Uh-oh. This has never come up. Thirteen good years of parenting are flashing before my eyes.
“Why do you ask?” Bad ploy. Bad, bad ploy. Any parent knows better, and yet every parent pedals and backpedals, and right at this moment my emotional tricycle is spinning out of control.
“Is it a real word?” She is pressing on, regardless.
She sniffs. But do not mistake this as sniffing from the cold she has. This is the other kind of sniffing, the bad kind, the kind that detectives, criminal defense attorneys and British solicitors get to employ, that sniffing reserved for people who already know the answer to the question they just asked.
“What about ‘jats?’ Is ‘jats’—as in ‘jammy-jats’—is that a real word?”
“Well, I mean, my sister and I, oh, huh, and your uncle Gary—and Daddy use it.”

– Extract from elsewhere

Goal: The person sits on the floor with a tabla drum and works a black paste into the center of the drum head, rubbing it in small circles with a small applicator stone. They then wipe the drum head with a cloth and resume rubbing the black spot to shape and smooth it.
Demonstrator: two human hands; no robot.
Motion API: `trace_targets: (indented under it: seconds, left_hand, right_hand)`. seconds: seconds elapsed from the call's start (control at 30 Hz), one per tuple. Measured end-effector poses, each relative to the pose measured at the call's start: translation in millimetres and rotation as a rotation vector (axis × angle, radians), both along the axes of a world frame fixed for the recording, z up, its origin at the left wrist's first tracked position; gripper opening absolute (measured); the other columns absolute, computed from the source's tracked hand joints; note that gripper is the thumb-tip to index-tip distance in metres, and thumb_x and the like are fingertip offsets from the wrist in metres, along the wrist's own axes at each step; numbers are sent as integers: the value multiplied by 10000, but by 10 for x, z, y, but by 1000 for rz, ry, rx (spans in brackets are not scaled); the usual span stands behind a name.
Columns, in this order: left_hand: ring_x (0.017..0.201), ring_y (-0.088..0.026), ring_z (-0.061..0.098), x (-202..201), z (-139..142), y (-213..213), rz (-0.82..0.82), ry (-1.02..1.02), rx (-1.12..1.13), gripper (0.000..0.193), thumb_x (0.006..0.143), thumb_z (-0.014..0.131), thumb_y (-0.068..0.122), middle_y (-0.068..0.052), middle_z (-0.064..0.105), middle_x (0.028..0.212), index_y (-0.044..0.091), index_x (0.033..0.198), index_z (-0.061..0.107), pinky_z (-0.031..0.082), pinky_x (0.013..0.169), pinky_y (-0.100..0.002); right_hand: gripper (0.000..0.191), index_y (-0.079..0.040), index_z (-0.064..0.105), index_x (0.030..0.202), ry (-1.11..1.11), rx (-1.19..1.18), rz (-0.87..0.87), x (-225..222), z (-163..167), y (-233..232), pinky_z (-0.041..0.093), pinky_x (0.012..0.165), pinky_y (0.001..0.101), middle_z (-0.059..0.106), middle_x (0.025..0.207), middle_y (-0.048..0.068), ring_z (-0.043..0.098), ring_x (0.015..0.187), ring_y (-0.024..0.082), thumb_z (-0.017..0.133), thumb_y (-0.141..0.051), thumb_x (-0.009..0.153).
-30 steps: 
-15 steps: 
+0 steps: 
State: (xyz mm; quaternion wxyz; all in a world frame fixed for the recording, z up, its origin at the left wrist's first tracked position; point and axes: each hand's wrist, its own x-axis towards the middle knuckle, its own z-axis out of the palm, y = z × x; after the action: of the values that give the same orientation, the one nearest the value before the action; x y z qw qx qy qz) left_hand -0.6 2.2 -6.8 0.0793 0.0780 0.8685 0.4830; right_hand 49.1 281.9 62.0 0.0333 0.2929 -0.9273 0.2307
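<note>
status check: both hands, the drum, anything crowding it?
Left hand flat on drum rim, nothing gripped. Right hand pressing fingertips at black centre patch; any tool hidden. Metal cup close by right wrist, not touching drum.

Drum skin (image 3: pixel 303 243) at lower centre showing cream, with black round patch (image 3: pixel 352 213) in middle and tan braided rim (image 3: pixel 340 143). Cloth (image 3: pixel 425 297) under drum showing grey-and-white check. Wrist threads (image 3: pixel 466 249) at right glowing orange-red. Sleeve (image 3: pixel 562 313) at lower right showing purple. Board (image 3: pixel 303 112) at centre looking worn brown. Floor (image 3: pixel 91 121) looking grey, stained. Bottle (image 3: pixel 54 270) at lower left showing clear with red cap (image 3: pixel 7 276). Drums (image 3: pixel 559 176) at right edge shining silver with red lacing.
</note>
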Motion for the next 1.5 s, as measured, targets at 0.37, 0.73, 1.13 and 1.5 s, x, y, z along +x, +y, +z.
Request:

“Harry used it,” I say, trying.
“Harry was a cat.” I can’t help notice that the words have now taken on a vaguely projectile quality.
“Yes, well, absolutely everyone else I mentioned was a person.” What I think is charming is how if you look closely, you’ll see that I’m actually still expecting this to go my way.
“…and I used it in front of my friends the other night at the sleepover,” she said.
She’s was 13 when she asked this. And that was not the first warning I had gotten. There had been others, all ignored, that she expressed in her great wish that just sometimes I’d walk a more linear path with the real and what is.
Maybe she’s right. Maybe she deserves better. After all, Margaret has complained about my imagination for years (though please note above that she, too, calls pajamas “jammy jats.” Uh huh). And, as I admitted in a recent post, Margaret’s childhood Eeyore to my childhood Tigger grew up only to be her adulthood Kanga to my adulthood Tigger, meaning that only one of us has changed all that much. Hmmmmm. Maybe I should button up and straighten up and fly right. Maybe, just maybe I should.